To combine datasets, provide multiple identifiers. For example here we generate the "full" dataset, training on CC BY and CC BY-NC imagery:

python tools/generate_dataset.py --folds restor/tcd restor/tcd-nc restor/tcd-sa <output-path>

The initial generation will take some time to dump all the images, but fold generation is a lot faster as the images are linked from the first pass.

Using the non-commercial images

The restor/tcd repository contains only CC BY 4.0 licensed images.

We have specified all CC BY-SA 4.0 imagery to be test images due to the risk of incompatible license terms. If you want to also train on the CC BY-NC 4.0 imagery, which adds ~200 more training images, you can do so (for example if you are using the models for research purposes). We declare models trained in this way as CC BY-NC 4.0 as a legally conservative option, and to respect rightsholders.

By default we give instructions for training only on CC BY 4.0 as this is the most permissive and recommended option for most users.

Supported Tasks and Benchmarks

The dataset can be used to train instance and semantic segmentation models. In principle you can also train panoptic segmentation models, but the images are not completely annotated (e.g. only trees are labelled).

Results below refer to holdout/test set evaluation:

Instance segmentation

Model Architecture Model Tag mAP50
Mask-RCNN1 Resnet34 restor/tcd-mask-rcnn-r34 TBD
Mask-RCNN Resnet50 restor/tcd-mask-rcnn-r50 43.22
Mask-RCNN Resnet101 restor/tcd-mask-rcnn-r101 TBD

Semantic segmentation

Our baseline models are hosted on hugging face:

Model Architecture Model Tag Accuracy F1 IoU
U-Net2 ResNet34 restor/tcd-unet-r50 0.883 0.871 0.838
U-Net ResNet50 restor/tcd-unet-r50 0.881 0.880 0.849
U-Net ResNet101 restor/tcd-unet-r101 0.900 0.886 0.856
Segformer3 mit-b0 restor/tcd-segformer-mit-b0 0.892 0.882 0.865
Segformer mit-b1 restor/tcd-segformer-mit-b1 0.897 0.891 0.870
Segformer mit-b2 restor/tcd-segformer-mit-b2 0.889 0.898 0.871
Segformer mit-b3 restor/tcd-segformer-mit-b3 0.884 0.901 0.875
Segformer mit-b4 restor/tcd-segformer-mit-b4 0.891 0.901 0.875
Segformer mit-b5 restor/tcd-segformer-mit-b5 0.890 0.902 0.876

Benchmark datasets

Details of benchmarking can be found in our paper and the pipeline respository.
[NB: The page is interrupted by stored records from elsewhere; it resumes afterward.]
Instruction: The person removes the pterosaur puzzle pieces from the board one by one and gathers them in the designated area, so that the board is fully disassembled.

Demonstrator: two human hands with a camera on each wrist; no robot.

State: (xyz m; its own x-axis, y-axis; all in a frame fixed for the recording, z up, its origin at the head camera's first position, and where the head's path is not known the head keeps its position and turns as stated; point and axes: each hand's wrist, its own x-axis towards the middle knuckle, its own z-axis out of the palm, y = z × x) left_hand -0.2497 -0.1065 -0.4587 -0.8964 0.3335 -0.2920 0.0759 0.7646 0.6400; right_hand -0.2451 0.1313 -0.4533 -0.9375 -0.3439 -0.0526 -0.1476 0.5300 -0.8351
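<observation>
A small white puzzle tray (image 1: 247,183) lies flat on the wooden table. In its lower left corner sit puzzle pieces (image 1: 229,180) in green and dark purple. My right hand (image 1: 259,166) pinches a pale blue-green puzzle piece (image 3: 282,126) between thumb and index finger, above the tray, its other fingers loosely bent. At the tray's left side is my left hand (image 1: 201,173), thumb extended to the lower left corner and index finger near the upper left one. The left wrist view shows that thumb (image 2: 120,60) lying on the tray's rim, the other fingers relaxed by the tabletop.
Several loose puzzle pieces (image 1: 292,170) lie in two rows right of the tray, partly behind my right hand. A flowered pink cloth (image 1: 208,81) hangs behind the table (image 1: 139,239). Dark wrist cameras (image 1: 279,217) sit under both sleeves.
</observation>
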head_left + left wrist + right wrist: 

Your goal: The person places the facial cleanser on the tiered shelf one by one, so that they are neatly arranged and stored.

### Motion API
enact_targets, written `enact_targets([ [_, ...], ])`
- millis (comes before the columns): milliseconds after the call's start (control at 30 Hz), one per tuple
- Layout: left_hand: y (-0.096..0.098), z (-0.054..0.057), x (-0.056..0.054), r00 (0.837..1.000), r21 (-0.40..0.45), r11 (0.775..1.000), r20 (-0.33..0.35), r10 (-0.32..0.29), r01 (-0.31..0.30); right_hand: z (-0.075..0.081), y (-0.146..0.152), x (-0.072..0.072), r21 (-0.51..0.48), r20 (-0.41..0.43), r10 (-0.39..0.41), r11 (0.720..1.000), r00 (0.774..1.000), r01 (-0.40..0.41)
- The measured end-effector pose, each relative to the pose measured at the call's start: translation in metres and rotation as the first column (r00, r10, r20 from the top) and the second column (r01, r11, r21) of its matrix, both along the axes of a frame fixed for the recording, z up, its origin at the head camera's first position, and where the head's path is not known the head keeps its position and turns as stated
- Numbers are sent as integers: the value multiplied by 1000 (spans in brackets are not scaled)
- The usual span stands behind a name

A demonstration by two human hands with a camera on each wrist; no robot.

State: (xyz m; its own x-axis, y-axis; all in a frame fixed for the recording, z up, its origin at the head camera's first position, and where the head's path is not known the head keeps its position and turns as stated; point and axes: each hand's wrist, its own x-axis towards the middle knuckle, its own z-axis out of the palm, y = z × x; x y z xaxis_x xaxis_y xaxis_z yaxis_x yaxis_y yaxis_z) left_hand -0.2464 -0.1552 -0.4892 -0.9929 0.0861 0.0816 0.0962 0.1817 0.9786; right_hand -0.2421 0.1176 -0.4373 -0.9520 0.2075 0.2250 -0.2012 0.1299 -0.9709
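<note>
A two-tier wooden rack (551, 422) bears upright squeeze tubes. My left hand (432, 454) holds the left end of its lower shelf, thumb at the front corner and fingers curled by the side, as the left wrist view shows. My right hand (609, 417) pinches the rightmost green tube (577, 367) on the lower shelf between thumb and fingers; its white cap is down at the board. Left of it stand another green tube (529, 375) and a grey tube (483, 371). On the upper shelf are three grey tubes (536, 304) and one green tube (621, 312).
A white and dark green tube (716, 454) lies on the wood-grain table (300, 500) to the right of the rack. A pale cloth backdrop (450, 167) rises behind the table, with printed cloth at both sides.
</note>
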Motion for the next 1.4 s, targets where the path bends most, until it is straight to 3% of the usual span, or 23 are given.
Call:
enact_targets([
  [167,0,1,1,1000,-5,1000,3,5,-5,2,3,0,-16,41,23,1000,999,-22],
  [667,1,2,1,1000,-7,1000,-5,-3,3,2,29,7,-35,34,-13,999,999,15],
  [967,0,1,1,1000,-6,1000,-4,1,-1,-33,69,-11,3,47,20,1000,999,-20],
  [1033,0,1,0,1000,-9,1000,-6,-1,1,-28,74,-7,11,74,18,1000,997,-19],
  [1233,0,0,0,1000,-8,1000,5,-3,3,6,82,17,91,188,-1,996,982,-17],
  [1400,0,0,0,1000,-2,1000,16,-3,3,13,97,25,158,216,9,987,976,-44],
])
Initially we report results on the following open data:

Data format

Images were sourced from Open Aerial Map via a stratified sampling approach. We binned the world into 1 degree square regions and iteratively sampled images from each bin. Tiles were then randomly sampled from each image, with a threshold on the number of valid pixels. The total number of images/image tiles was largely chosen by budgetary constraints. Each tile is 2048 x 2048 pixels at 10 cm resolution. This allows for flexibility in training - by resampling the images, it is possible to train images at varying ground sample distances and with different context sizes.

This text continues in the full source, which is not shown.